→ EXERCISE BRIEF:
Tally how many lines in the data below include "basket", then please reply with only that figure.

→ GIVEN DATA:
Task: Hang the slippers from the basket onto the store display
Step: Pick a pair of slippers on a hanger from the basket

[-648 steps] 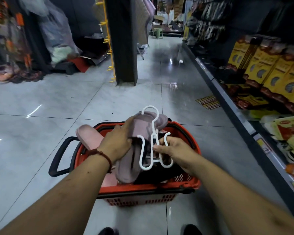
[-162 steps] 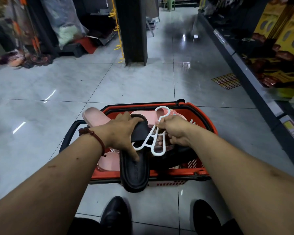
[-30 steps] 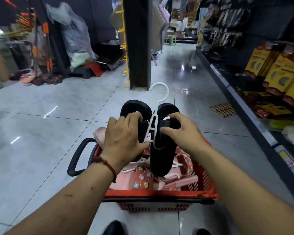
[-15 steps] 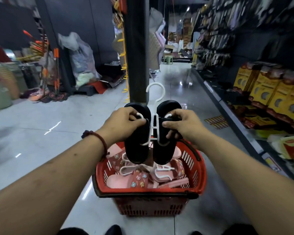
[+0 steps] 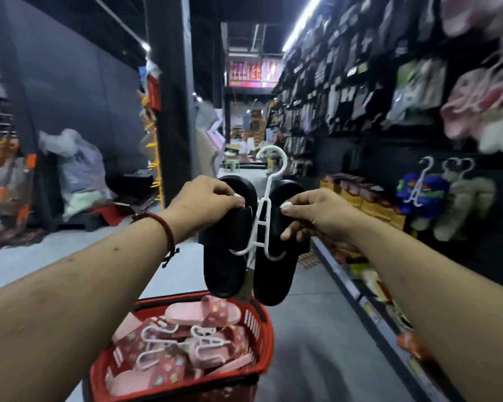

→ RESPONSE BELOW:
2